Isolation looms for cut off Jaffna

As Sri Lanka’s government continues to keep the A9 highway, the sole supply route to the Jaffna peninsula closed, media there is complaining of an acute shortage of newsprint and ink.

The shortage has forced the publishers of Tamil dailies to drastically reduce the number of pages in each edition and the number of copies published.

Customers at a Jaffna store read a displayed copy of Uthayan newspaper. Photo TamilNet.

Civil society activists say the shortage is deliberately introduced by the Sri Lanka government as part of its campaign to deny Jaffna residents free access to information from independent sources. This is a serious form of curtailing media freedom, the activists say.

The International Independent Journalist Organization and Sri Lanka Organization for Freedom of Expression in Jaffna sent letters to the ambassadors of Sri Lanka’s main donor countries and international media groups protesting the issue.

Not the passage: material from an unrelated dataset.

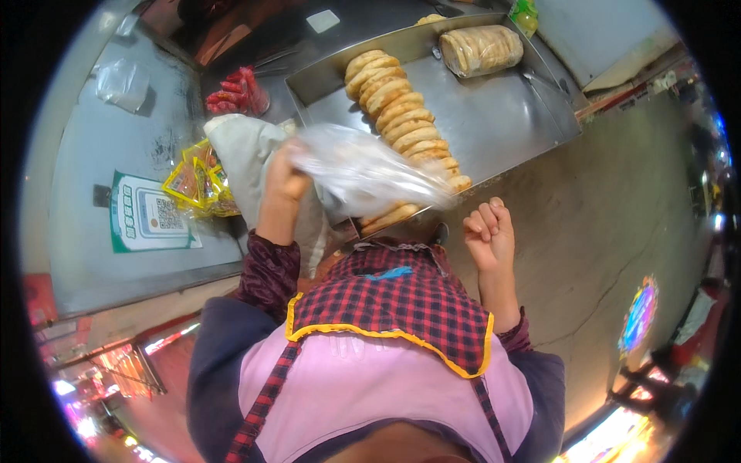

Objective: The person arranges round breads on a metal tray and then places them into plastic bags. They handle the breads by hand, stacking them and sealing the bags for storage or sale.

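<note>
A clear plastic bag [365, 165], blurred by motion, hangs from my left hand [288, 179], whose fingers are closed on its gathered edge. It stretches over the near left part of a metal tray [492, 124], and I cannot tell whether anything is inside. Beneath it runs a long row of round golden flatbreads [405, 116], partly hidden. More flatbreads in clear wrapping [481, 49] lie at the tray's far right. My right hand [491, 234], fingers curled in with nothing visible in them, is raised just outside the tray's near edge.
Left of the tray are a pale cloth [249, 144], yellow-edged snack packets [202, 179] and red packets [237, 92]. A card with a printed code [153, 214] and a clear bag [123, 84] are on the pale panel. Metal tongs [544, 84] rest in the tray's right side.
</note>
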Tool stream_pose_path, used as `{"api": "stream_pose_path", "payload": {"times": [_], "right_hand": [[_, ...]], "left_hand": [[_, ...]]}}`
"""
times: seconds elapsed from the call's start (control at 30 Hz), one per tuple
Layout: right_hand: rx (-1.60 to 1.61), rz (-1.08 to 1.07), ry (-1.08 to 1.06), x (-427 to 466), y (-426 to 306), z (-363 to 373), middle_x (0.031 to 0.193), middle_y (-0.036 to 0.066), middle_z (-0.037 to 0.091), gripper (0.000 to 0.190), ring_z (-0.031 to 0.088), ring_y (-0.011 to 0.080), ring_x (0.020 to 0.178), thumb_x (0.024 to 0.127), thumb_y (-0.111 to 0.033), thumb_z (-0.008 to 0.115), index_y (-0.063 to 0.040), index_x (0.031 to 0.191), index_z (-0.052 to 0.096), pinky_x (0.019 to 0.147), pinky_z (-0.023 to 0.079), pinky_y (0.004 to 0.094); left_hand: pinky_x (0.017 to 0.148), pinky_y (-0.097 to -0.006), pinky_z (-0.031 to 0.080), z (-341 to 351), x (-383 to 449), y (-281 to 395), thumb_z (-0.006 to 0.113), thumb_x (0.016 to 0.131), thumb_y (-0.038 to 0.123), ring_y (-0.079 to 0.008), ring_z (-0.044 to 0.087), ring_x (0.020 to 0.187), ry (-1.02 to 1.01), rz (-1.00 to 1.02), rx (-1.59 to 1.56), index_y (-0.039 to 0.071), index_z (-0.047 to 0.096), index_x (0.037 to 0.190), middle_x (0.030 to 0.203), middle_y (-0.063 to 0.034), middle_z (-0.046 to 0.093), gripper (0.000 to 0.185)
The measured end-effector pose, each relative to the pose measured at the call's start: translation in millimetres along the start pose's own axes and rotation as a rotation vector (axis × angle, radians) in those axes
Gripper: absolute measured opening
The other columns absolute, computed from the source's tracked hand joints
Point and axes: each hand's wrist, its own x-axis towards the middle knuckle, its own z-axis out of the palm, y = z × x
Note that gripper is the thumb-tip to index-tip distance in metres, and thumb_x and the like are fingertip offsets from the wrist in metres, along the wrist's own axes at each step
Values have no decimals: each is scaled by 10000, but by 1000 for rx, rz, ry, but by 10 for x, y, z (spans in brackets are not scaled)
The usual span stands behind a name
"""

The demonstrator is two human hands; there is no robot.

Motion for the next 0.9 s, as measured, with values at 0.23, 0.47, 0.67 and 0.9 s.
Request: {"api": "stream_pose_path", "payload": {"times": [0.23,0.47,0.67,0.9], "right_hand": [[-1425,-673,-48,-83,661,960,903,82,488,314,518,185,777,756,-69,659,-32,992,454,695,449,304],[-1965,-565,49,281,1001,648,804,155,506,210,532,333,770,687,71,503,-11,878,481,675,435,363],[-534,380,79,-2,1032,505,722,43,589,118,528,56,543,753,42,498,19,835,579,476,444,178],[-486,-106,-480,-311,795,462,873,107,596,249,565,181,778,811,-175,545,10,973,590,686,459,297]], "left_hand": [[456,-254,314,1143,-792,-73,571,835,89,-101,435,492,-181,587,1411,74,420,701,541,-14,395,203],[562,-372,453,1381,-1148,-181,536,745,-3,-318,587,659,-446,755,2061,66,529,916,705,-136,583,184],[606,-325,484,409,-255,245,524,764,9,-254,605,725,-200,872,1996,60,560,976,812,-154,589,220],[652,-284,519,74,-195,-276,508,851,28,-166,601,752,-932,458,1021,-14,573,972,868,-75,602,143]]}}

The closure of the A9 highway by the SLA in August 2006 and the reluctance of the Commissioner of Essential Services to ship printing materials has together lead to the current acute shortage of news print and ink, newspaper publishers in the peninsula said.

The Tamil dailies Uthayan, Yarl Thinakural and Valampuri are the only sources of news and information to the public in the absence of radio or television stations in Jaffna peninsula.

The Uthayan, which enjoys the highest circulation, has reduced its number of copies from 22,000 to 7,500, reducing the number of pages from 16 to 4.

Soon Uthayan will be forced to run only 2 pages and before long the paper may be forced to shut down, staff at Uthayan said.

Yarl Thinakural and Valmpuri also face a similar bleak future.

People eager to read news papers and unable to buy a copy, flock in front of tea stalls and shops where a single copy of the daily paper is kept for public view.

Meanwhile, Jaffna residents have also been cut off from other sources as telephone lines to the northern peninsula were cut last week.

Telephone lines to Tamil Tiger (LTTE)-controlled Vanni and most of Jaffna were cut on January 27.

Since then only a section of telephone numbers (around 1500 of around 8000 lines), were working in Jaffna.

Vanni, without celluar link, remained completely cut off for communication.

Financial transactions in many bank branches are paralysed and fundamental services such as hospital ambulances, civil services and media, dependent on telephone communication are being disrupted.

Sri Lanka Army (SLA) soldiers went to Vavuniya Telecom and had instructed the technicians to accompany them towards the communication exchange at Madukanda and shut down the telephone link to Vanni and most of the lines to Jaffna.

With the only land route to the peninsula being severed since August, telephone was the only means of communication within Jaffna as well with the rest of the country and international community.

Although the SLT gave ‘technical failure’ as the official explanation for the lines being cut off, no reason was provided for the delay or inability to fix the problem.

The Sri Lankan military establishment has earlier cut off telephone links during military operations.